Here is a look back at some of the big updates that came about in 2014:
IRS makes a rules on virtual currencies
During 2014, digital currencies such as bitcoin and Lite coin took off in popularity. Not only were individuals converting their funds into this new currency, but some individuals also received payment in this form.
Given the emerging nature of cryptocurrencies, the IRS wanted to get ahead of the trend and published Notice 2014-21 in April 2014 to provide guidance on how it would treat digital currencies for tax purposes. The agency said it considers virtual currencies to be property with a fair market value rather than currency. As such, companies that made digital currency payments are beholden to standard tax compliance requirements that come with other forms of payment.
IRS issues various new forms and changes
Throughout the past year, the IRS published several new tax forms, and many of these revisions included information relating to two laws that the IRS is gradually implementing. Here are examples:
- Affordable Care Act (ACA) reporting forms: Starting in the 2016 tax season, certain organizations will have to report to the IRS about their health insurance offerings under the health care law. The IRS designated a few new forms for the task, with draft versions appearing in July 2014 and draft instructions following in August 2014:
- Form 1095-A, Health Insurance Marketplace Statement
- Form 1095-B, Health Coverage
- Form 1094-B, Transmittal of Health Coverage Information Returns
- Form 1095-C, Employer-Provided Health Insurance Offer and Coverage
- Form 1094-C, Transmittal of Employer-Provided Health Insurance Offer and Coverage Information Returns.
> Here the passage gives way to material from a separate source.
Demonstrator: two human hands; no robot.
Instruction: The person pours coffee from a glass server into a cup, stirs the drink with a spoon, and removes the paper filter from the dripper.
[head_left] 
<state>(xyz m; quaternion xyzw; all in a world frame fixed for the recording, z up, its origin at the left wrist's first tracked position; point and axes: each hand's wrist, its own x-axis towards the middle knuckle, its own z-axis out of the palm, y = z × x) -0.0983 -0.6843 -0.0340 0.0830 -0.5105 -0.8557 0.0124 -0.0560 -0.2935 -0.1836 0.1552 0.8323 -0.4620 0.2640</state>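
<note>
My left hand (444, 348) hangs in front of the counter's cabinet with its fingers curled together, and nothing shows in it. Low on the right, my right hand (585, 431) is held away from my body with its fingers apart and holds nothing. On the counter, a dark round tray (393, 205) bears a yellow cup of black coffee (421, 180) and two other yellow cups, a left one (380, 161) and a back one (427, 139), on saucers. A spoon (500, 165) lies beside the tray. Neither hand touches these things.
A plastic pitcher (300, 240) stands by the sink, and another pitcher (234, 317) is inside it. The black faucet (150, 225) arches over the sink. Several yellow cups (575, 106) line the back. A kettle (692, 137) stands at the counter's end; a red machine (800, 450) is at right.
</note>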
- Changes to 1099 series: As part of reporting under the Foreign Account Tax Compliance Act (FATCA), some entities must designate their Chapter 4 filing status on certain 1099 forms. The IRS published revised versions, which included:
- Form 1099-MISC, Miscellaneous Income
- Form 1099-OID, Original Interest Discount
- Form 1099-INT, Interest Income
- Form 1099-DIV, Dividends and Distributions
- Form 1042-S, Foreign Person’s U.S. Source Income Subject to Withholding
- New form instructions: In addition to changing forms for the international law law, the IRS published updated instructions for forms specifically tied to FATCA. The agency revealed final instructions for Form 8966, FATCA Report and Form W-8BEN-E, Certification of Foreign Status of Beneficial Owner for United States Tax Withholding (Entities). Also, the IRS published a supplement to the Form W-8BEN-E instructions in November 2014.
FATCA reaches new milestones
2014 was a busy year for the U.S. tax information sharing legislation. The past year saw the deadlines for foreign financial institutions (FFIs) to begin withholding and to obtain a global intermediary identification number (GIIN).
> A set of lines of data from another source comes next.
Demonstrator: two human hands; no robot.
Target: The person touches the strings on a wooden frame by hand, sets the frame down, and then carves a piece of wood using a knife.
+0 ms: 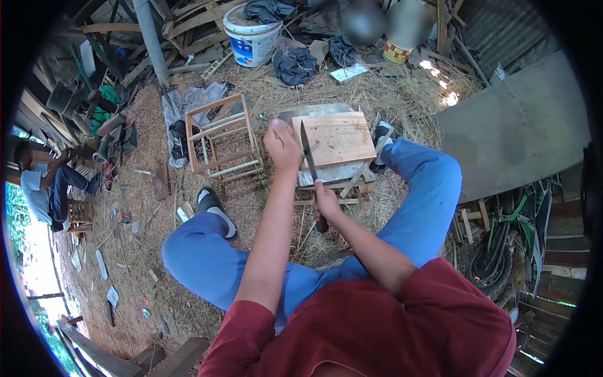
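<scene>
A long dark blade points away from me, its handle in my right hand, which is closed round it near the front of a wooden block. My left hand is closed just left of the blade's tip; whatever it may hold is hidden by the fingers. The light wooden block lies flat on a low support between my feet, with dark specks on its top. The blade runs along the block's left edge.
Left of the block stands a wooden frame. A white bucket and black plastic bags lie beyond. A grey sheet and a motorcycle are at right. Another person sits at far left.
</scene>
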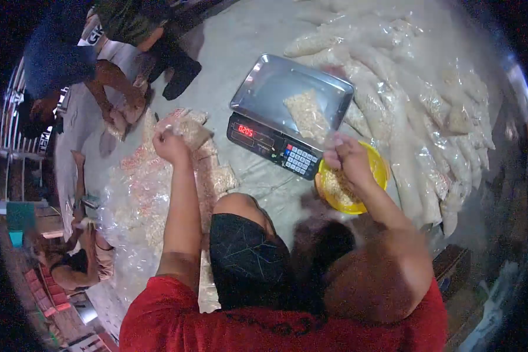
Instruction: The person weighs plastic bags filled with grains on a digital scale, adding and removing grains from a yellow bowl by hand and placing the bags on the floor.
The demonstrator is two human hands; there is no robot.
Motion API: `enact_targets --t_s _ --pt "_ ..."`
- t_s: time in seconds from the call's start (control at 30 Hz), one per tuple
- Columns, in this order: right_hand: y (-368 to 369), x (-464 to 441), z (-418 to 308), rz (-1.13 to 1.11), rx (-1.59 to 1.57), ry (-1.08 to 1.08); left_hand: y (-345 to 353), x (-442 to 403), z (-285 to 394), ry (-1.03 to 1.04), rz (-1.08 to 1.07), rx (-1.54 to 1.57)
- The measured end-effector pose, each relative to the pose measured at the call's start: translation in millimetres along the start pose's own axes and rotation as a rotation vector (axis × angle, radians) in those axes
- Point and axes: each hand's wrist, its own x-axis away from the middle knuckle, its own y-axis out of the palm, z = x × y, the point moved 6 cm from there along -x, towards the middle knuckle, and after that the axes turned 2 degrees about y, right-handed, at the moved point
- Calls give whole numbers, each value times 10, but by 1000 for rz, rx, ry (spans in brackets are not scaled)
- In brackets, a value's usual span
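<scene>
Over a pile of filled clear bags (152,205), my left hand (173,145) is closed with curled fingers. A filled bag (193,132) lies right beside its fingertips; whether they grip it I cannot tell. My right hand (349,157) is closed above a yellow bowl (382,170) holding pale, grain-like pieces (339,190). What its fingers hold, if anything, is hidden. Between the hands stands a digital scale (270,144) with a steel tray (273,79) and a red display reading about 0.205. One filled clear bag (307,114) rests on the tray, near my right fingers.
Long, stuffed clear sacks (387,100) cover the right side of the pale ground sheet (217,41). At the upper left, a person (108,82) handles a small bag. Another person (79,258) sits at the lower left. My knee (240,211) is close below the scale.
</scene>
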Motion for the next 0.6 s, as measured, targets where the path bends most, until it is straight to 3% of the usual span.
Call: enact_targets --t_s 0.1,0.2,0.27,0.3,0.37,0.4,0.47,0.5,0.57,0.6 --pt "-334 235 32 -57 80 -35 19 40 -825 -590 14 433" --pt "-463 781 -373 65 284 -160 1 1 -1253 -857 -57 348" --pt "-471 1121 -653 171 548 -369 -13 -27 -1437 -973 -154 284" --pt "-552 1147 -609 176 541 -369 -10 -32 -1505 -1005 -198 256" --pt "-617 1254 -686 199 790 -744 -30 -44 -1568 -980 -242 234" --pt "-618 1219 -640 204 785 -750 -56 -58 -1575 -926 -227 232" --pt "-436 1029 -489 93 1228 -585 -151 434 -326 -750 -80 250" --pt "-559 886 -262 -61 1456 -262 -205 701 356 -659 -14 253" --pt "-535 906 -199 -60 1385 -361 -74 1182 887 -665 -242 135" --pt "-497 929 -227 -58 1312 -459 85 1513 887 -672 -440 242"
Furthermore, the U.S. garnered a lot of support for the law, with many new countries signing intergovernmental agreements (IGAs) to comply and implementing local legislation to facilitate the data collection and transfer processes. In July 2014, the IRS announced almost 70 countries and 77,000 FFIs showed their support for FATCA regulations, and those numbers only increased as the year went on.
IRS announces final regulations for TTINs
With growing concerns surrounding identity theft, the IRS published its final rules for using truncated tax identification numbers (TTINs) on tax forms in July 2014. These regulations allow for TTINs on certain forms that are not sent to the IRS. Rather than listing an entire TIN, filers can mask the first five digits with asterisks or Xs.
Form 3520, Annual Return To Report Transactions With Foreign Trusts and Receipts of Certain Foreign Gifts, and Form 3520A, Annual Information Return of Foreign Trust With a U.S. Owner, were among the exclusions.